##### RECORDS TO PROCESS #####

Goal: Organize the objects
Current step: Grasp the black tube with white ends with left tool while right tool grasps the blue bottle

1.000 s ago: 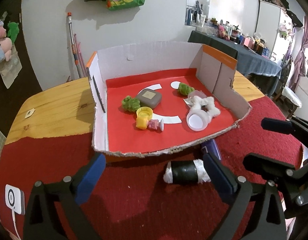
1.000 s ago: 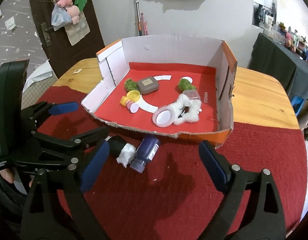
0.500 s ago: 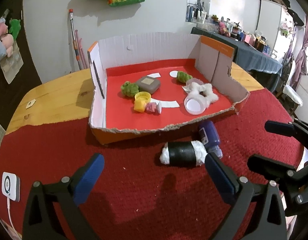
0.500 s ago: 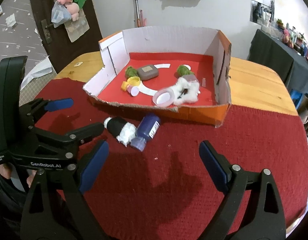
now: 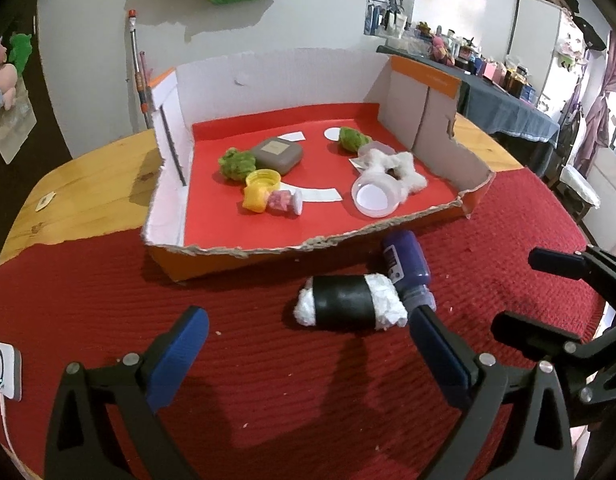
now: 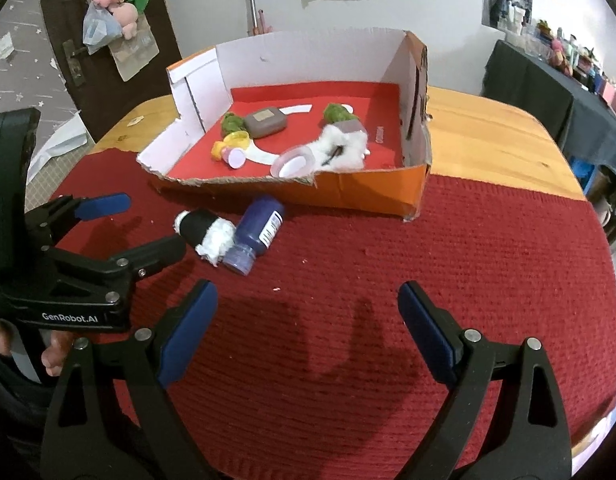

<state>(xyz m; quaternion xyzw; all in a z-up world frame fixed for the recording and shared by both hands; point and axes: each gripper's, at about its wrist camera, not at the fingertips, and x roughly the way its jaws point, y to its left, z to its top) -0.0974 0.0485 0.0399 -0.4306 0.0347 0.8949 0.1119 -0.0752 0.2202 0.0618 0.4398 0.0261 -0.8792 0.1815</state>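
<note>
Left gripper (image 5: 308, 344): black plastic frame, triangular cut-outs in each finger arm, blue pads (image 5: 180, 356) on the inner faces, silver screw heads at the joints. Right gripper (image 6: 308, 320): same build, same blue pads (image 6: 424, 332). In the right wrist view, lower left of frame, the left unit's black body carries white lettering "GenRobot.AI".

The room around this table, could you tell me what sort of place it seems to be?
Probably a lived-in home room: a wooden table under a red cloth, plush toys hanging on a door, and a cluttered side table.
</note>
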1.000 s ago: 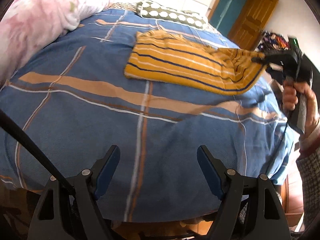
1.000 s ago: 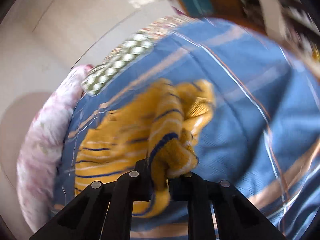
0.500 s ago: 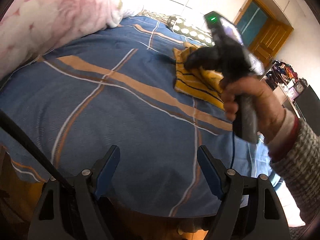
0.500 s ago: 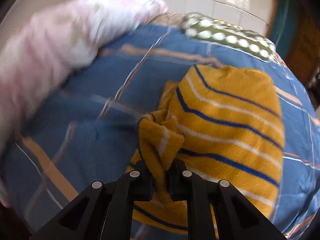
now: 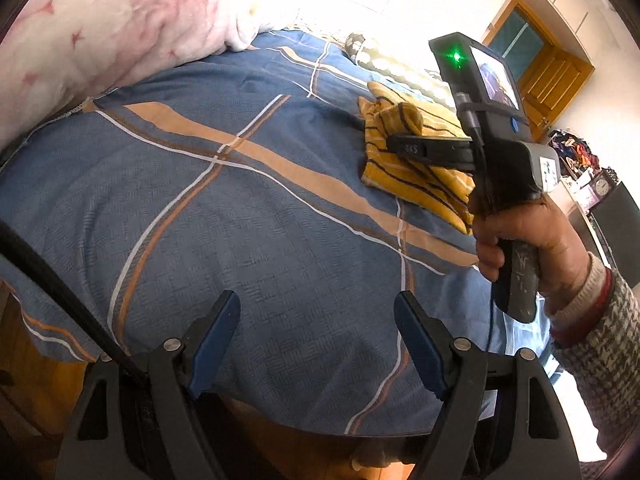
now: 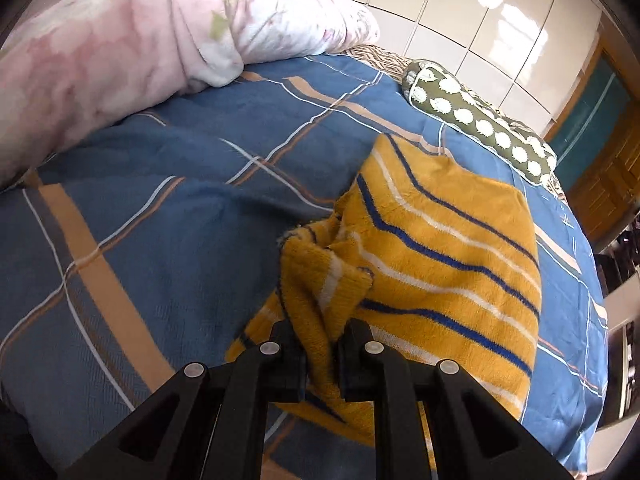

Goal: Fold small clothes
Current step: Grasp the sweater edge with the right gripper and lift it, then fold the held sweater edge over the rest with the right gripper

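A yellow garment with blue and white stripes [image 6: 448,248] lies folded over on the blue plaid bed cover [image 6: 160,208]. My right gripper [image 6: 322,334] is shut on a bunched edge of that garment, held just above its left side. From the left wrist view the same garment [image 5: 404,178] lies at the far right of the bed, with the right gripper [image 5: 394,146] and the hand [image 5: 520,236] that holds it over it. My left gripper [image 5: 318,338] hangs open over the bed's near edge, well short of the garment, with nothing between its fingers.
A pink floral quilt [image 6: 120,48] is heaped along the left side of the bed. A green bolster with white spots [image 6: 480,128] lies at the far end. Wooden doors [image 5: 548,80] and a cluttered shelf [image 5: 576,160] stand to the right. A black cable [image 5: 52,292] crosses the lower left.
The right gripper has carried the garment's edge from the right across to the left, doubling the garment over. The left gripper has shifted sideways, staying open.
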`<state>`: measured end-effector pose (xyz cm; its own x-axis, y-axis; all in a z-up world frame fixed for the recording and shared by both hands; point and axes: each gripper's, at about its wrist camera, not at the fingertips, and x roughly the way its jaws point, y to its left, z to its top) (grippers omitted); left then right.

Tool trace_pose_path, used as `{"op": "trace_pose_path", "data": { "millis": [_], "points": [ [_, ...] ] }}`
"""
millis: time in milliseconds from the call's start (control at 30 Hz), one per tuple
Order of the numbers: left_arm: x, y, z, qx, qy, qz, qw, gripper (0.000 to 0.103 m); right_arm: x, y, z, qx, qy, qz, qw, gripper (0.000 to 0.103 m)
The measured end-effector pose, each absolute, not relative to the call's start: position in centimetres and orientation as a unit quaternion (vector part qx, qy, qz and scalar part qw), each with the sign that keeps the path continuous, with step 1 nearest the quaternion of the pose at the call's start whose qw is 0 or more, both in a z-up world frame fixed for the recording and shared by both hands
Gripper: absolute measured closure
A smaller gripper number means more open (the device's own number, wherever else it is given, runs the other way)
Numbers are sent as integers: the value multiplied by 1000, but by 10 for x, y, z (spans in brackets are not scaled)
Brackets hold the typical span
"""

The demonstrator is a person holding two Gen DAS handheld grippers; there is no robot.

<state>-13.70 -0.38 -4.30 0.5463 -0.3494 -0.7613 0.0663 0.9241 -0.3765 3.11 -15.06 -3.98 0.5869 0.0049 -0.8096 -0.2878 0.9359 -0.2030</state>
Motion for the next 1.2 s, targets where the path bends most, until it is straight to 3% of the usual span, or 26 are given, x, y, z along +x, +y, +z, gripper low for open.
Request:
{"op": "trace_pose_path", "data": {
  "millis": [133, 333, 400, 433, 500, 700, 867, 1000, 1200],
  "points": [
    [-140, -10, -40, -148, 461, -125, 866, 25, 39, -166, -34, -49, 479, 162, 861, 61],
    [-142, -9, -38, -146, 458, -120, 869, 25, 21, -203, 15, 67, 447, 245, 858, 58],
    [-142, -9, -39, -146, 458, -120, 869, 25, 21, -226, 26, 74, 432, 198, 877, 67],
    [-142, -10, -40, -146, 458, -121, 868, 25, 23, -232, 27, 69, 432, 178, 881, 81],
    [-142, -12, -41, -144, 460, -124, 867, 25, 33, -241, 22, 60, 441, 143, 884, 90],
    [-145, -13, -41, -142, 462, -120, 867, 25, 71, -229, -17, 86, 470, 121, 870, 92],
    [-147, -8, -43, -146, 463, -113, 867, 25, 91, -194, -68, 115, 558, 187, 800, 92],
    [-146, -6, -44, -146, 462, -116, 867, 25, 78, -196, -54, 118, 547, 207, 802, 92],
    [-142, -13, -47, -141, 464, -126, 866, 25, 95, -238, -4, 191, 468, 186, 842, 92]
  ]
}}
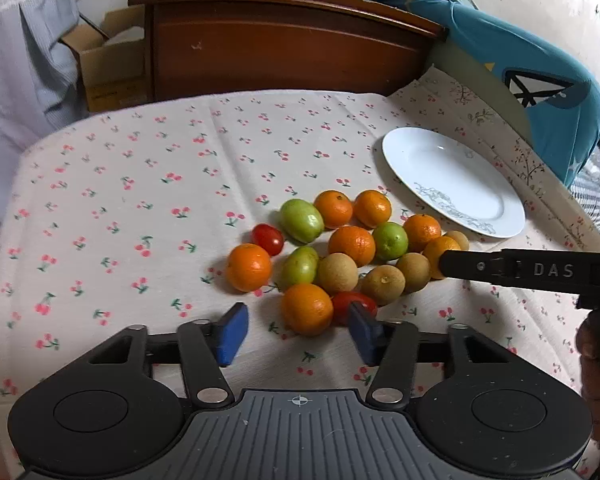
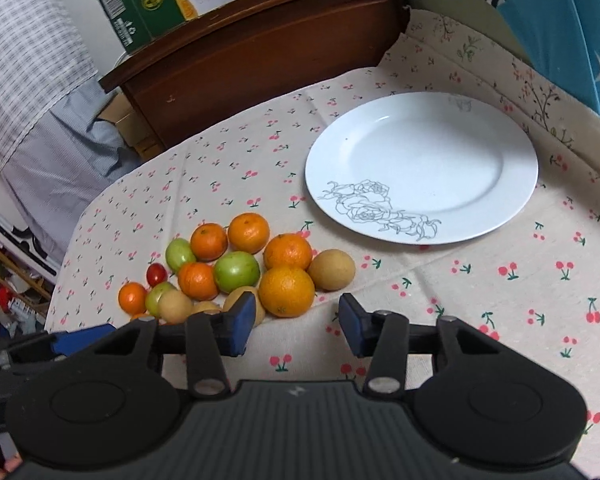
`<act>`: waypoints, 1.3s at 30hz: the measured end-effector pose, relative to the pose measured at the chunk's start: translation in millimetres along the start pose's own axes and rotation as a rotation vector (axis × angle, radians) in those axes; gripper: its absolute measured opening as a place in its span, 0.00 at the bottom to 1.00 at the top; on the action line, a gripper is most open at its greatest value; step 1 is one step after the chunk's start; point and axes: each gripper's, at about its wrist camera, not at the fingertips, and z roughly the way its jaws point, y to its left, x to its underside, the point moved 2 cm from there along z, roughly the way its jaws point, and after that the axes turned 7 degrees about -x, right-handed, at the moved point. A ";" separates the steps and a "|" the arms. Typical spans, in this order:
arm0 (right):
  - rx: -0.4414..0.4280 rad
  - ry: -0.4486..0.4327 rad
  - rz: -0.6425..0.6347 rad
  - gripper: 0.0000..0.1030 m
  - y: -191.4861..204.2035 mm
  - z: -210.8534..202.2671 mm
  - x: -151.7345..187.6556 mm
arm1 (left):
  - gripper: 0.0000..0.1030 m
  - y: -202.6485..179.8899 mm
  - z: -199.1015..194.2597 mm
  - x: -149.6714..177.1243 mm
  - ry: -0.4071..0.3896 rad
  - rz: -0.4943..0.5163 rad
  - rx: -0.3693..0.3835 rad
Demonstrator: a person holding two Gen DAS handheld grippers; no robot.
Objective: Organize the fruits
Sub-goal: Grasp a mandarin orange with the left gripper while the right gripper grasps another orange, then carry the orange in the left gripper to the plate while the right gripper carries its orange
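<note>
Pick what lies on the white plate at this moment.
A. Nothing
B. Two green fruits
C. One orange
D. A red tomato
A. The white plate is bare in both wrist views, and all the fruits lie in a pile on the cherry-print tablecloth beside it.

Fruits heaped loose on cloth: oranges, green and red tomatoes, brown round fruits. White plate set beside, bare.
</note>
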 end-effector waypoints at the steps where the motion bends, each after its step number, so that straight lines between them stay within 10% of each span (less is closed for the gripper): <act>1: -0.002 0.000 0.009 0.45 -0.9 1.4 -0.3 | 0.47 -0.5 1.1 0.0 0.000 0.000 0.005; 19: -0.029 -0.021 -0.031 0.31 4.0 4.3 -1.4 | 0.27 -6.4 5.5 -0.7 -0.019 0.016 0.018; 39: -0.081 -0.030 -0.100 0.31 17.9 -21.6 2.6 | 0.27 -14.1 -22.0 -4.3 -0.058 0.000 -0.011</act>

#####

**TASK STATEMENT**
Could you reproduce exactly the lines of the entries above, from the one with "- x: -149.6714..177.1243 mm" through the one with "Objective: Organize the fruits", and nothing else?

**RESPONSE TO THE TASK**
  - x: -149.6714..177.1243 mm
  - ry: -0.4071..0.3896 rad
  - rz: -0.4943..0.5163 rad
  - rx: -0.3693..0.3835 rad
Demonstrator: a person holding two Gen DAS handheld grippers; no robot.
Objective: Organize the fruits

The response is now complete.